This may be why a lot of foreigners tend to be very successful when they relocate to a new country. America was built this way. It is because their past is full of pain, inconvenience, sometimes poverty. When they come to a new environment, they have an open mind. They have no expectations; they are completely free of the baggage of entitlement. And this helps them to think and succeed.
This kind of thinking is what most entrepreneurs possess.
In order to rebuild, we must all think like entrepreneurs. To neutralize any biases that we have in this region because of our history, we must embark on a journey that involves parents, mentors and focuses on our youth.
We must show our young people that it’s okay to think big and take risks. From a young age, Michiganders must come to understand that by developing and relying on their individual abilities, they can shape their economic future.
This is what the new economy is about—it is driven by an entrepreneurial way of thinking.
Employees must think in “value-add” terms—it’s not about what the company can do for them, nor is it about the effort they put in from 8 a.m. to 5 p.m. It’s truly about the unique experiences and innovations they candeliver to propel the company to new heights.
We have to expect opportunities only when we deliver value to others. If we can be successful at ingraining this thinking, especially at a young age, we will be ready to lead the next wave of economic success globally.

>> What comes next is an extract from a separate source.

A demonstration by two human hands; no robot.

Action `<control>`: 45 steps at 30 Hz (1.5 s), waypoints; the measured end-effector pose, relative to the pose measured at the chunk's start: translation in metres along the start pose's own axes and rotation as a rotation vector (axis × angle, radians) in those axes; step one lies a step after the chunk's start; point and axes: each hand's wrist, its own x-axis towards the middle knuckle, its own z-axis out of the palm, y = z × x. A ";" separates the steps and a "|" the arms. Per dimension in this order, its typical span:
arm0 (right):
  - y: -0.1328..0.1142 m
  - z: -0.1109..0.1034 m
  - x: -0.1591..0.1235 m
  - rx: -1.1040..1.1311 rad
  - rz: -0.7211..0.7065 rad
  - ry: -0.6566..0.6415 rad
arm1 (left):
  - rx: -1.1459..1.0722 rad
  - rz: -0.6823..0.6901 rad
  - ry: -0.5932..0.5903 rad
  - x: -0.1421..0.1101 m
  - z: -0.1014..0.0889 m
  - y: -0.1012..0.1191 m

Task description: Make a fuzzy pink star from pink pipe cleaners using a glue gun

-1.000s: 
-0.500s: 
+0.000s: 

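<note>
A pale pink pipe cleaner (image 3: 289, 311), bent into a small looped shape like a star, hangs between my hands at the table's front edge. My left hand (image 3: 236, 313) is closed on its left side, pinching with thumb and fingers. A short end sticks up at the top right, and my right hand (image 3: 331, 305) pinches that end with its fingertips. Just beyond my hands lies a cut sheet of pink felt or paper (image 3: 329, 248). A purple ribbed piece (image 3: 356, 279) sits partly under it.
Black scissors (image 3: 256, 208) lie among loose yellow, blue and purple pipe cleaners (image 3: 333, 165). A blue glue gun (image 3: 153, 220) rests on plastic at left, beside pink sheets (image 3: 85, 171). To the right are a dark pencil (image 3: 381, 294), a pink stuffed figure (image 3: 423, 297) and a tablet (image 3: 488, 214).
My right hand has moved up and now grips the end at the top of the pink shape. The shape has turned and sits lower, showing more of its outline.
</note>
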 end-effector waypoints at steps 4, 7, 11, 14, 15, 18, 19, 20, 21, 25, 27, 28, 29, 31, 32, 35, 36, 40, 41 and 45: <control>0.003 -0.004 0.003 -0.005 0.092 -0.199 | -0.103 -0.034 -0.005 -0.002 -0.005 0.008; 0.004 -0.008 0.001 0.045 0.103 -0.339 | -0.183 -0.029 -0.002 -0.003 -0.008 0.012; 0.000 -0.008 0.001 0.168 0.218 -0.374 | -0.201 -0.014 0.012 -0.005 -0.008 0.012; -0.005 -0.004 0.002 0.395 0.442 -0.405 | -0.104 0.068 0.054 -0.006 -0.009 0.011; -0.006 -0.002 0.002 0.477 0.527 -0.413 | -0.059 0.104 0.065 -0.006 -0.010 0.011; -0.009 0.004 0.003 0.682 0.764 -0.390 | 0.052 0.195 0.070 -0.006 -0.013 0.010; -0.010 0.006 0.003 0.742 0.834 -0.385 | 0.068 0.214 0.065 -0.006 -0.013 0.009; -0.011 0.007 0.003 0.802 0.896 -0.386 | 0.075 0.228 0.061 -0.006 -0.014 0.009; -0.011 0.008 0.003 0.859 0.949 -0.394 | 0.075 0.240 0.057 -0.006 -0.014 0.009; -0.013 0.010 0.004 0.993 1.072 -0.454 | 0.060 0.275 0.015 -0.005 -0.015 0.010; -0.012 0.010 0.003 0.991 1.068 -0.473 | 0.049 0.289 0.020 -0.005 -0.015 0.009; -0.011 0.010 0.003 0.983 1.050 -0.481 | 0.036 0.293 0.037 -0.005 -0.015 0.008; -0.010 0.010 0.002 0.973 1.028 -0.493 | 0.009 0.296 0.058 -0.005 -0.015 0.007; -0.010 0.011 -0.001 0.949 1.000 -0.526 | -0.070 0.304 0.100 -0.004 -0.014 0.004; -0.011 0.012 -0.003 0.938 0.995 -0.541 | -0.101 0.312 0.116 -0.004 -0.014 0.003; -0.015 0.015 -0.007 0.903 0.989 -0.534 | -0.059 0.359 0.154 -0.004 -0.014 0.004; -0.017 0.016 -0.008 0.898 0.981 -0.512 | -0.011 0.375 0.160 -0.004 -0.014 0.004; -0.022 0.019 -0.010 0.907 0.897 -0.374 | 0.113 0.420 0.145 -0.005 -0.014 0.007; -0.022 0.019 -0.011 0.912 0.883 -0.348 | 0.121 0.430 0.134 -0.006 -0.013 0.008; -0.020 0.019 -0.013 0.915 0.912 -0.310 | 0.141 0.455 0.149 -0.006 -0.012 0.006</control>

Our future is in the hands of a new breed of Michigan entrepreneurs. They will understand the new economy way of thinking. Their products will target a global audience. They will compete and win globally.They can adapt to change at a pace that the world has yet to experience. They will have a unique ability to spot the diamond in the rough. They will be relentless, and will never take no for an answer. To them, “impossible is nothing.”
From the most fundamental perspective, the biggest challenge that we all face today is realizing, accepting and embracing the concept of change.
The idea of “change” is not foreign to anyone. In fact, it is one of the few inevitable realities in life. The human race and every other surviving organism must naturally evolve to avoid extinction.
Why is it then that we still resist change? Why is it that we sometimes get complacent with the status quo, instead of striving to do more, be more, find a better way?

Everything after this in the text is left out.